● ACTIVITY
The word "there" marks the lines you need; copy each of them from the data.

- - - - - - -

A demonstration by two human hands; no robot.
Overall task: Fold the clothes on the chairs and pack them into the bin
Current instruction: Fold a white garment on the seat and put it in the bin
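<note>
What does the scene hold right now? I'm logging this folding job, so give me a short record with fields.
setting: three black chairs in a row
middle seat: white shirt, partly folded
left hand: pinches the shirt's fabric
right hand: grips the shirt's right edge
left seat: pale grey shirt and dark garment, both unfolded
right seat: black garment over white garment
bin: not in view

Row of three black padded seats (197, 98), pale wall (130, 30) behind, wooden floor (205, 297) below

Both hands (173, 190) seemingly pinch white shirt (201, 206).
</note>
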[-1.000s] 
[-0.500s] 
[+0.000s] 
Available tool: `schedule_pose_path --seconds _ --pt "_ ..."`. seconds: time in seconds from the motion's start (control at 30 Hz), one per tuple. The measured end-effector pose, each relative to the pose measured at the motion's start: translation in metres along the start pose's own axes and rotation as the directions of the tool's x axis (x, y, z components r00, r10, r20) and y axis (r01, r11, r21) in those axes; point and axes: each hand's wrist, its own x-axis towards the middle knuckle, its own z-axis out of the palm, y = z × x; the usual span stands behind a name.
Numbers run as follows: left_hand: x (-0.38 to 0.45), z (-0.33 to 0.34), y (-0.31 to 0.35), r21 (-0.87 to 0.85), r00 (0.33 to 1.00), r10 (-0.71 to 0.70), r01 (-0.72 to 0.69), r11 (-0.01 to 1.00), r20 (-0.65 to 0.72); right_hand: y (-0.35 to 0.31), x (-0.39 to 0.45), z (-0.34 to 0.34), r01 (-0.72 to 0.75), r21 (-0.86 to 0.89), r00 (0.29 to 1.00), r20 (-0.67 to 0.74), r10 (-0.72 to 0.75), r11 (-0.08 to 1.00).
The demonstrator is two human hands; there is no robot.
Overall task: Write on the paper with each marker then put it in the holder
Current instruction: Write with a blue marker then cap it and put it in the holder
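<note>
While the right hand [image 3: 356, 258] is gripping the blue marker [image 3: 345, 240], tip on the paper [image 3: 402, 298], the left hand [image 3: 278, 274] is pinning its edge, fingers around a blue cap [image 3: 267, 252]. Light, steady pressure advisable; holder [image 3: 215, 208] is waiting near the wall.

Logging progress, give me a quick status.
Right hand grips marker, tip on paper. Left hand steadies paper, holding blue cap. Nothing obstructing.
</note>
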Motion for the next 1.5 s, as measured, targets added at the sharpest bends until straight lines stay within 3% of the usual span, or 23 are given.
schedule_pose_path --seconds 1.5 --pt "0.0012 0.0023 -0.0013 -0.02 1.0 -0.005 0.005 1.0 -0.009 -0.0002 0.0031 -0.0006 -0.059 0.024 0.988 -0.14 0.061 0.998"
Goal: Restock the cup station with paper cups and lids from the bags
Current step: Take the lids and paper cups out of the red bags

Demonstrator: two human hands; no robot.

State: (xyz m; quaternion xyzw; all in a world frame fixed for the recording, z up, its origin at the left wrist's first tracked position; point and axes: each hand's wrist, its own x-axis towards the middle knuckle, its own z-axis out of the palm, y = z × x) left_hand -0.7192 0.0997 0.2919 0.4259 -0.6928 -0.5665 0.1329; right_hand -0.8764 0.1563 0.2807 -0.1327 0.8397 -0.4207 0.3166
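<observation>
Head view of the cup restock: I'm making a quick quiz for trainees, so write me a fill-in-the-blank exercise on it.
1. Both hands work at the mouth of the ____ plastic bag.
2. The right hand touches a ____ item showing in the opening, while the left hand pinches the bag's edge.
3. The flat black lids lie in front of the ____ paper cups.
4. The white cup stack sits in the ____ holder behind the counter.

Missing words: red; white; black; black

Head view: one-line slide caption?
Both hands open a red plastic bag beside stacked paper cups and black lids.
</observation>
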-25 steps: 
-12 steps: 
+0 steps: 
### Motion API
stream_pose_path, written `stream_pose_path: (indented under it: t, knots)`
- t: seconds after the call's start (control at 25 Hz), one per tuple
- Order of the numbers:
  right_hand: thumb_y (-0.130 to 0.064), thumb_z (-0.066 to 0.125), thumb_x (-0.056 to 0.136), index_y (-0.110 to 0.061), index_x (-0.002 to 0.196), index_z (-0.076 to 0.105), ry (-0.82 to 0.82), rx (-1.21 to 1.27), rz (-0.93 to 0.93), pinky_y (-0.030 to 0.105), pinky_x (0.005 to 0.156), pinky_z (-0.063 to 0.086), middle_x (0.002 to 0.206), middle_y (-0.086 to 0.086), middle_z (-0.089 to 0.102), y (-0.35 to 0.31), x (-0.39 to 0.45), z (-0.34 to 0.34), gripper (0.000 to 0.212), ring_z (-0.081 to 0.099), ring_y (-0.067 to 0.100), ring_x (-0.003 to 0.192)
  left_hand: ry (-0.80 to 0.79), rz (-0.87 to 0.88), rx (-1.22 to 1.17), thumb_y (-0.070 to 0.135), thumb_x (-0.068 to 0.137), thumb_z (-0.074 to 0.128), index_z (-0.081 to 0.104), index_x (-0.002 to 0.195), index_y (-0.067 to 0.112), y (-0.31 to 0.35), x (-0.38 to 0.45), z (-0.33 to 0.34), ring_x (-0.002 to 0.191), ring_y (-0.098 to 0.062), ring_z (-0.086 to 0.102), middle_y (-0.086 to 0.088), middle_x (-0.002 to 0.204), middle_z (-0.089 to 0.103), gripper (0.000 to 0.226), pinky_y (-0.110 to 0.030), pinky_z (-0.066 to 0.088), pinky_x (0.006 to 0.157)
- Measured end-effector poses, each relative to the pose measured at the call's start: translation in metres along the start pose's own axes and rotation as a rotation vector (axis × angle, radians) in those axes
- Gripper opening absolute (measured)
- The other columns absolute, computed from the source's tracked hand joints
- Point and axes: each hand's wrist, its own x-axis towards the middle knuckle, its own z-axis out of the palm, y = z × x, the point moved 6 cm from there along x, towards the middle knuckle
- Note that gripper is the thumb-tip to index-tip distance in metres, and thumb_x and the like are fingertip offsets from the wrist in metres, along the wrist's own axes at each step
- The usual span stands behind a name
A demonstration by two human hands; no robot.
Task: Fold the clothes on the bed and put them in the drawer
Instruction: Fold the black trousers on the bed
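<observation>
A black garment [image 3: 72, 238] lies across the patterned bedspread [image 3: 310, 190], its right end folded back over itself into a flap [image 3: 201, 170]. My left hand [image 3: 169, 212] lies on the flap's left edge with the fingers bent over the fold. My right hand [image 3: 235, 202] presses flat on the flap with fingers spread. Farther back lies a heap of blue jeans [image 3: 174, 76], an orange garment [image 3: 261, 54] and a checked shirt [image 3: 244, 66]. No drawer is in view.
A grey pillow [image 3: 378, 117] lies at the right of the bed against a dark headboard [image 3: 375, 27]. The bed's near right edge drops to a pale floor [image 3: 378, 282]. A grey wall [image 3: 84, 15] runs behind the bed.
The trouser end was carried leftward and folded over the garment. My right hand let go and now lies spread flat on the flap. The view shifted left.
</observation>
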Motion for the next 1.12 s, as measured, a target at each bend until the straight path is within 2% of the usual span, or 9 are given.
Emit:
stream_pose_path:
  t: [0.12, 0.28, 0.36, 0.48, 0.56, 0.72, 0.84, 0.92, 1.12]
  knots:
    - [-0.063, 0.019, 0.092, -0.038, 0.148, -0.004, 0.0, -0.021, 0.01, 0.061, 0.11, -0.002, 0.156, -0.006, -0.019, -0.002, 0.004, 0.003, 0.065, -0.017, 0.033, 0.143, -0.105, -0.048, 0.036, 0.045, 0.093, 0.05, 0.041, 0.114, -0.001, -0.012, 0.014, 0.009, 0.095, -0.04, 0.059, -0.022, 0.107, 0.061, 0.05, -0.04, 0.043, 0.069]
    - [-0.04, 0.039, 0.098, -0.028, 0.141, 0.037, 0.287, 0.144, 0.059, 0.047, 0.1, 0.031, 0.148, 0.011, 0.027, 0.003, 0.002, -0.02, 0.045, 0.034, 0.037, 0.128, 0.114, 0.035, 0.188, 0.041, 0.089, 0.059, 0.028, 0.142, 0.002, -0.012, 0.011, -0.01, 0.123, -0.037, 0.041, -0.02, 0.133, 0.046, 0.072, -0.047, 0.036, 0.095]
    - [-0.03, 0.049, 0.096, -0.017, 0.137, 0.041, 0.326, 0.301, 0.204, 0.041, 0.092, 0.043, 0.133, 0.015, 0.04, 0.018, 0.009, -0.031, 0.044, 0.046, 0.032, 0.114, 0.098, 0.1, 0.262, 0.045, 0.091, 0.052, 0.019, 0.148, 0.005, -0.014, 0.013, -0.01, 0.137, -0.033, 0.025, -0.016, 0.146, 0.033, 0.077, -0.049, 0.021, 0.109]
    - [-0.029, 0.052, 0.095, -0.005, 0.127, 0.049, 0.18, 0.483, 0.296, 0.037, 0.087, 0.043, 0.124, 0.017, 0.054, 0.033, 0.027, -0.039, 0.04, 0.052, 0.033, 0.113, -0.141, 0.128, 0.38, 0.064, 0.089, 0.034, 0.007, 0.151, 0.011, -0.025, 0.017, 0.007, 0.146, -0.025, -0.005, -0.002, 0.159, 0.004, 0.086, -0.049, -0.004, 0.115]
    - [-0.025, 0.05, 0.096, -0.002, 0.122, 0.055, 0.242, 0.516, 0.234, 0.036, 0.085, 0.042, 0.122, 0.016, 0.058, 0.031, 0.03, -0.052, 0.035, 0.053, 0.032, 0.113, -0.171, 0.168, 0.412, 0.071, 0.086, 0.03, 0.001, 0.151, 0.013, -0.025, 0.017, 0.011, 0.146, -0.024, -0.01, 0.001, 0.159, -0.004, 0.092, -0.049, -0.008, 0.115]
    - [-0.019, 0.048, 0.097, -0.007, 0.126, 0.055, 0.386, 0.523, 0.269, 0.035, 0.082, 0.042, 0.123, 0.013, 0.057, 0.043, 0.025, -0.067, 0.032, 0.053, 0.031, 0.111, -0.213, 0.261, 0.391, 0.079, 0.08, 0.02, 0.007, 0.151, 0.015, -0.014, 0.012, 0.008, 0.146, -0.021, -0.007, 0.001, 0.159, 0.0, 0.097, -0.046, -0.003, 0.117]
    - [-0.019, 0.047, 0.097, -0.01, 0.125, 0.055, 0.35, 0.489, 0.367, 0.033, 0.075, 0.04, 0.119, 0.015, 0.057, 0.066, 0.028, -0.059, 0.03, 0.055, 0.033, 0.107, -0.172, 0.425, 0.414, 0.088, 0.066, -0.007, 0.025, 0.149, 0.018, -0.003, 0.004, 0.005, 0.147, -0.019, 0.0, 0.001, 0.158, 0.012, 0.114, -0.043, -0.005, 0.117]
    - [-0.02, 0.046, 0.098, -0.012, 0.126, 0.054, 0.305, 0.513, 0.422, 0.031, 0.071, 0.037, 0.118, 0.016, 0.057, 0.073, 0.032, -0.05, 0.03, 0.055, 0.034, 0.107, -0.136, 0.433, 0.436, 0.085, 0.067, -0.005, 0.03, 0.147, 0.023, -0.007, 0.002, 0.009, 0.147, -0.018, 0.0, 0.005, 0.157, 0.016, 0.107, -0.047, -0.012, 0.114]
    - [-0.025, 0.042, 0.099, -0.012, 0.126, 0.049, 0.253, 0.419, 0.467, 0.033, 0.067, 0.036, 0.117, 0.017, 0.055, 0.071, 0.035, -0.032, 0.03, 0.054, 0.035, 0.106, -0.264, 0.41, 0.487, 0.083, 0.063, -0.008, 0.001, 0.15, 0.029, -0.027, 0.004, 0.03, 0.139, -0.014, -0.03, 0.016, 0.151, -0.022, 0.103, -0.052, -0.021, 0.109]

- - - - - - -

● REPLY
The demonstrator is two human hands; there is no robot.
- Point and axes: each hand's wrist, its own x-axis towards the middle knuckle, its own z-axis out of the palm, y = z × x, the point moved 6 cm from there along x, towards the middle knuckle

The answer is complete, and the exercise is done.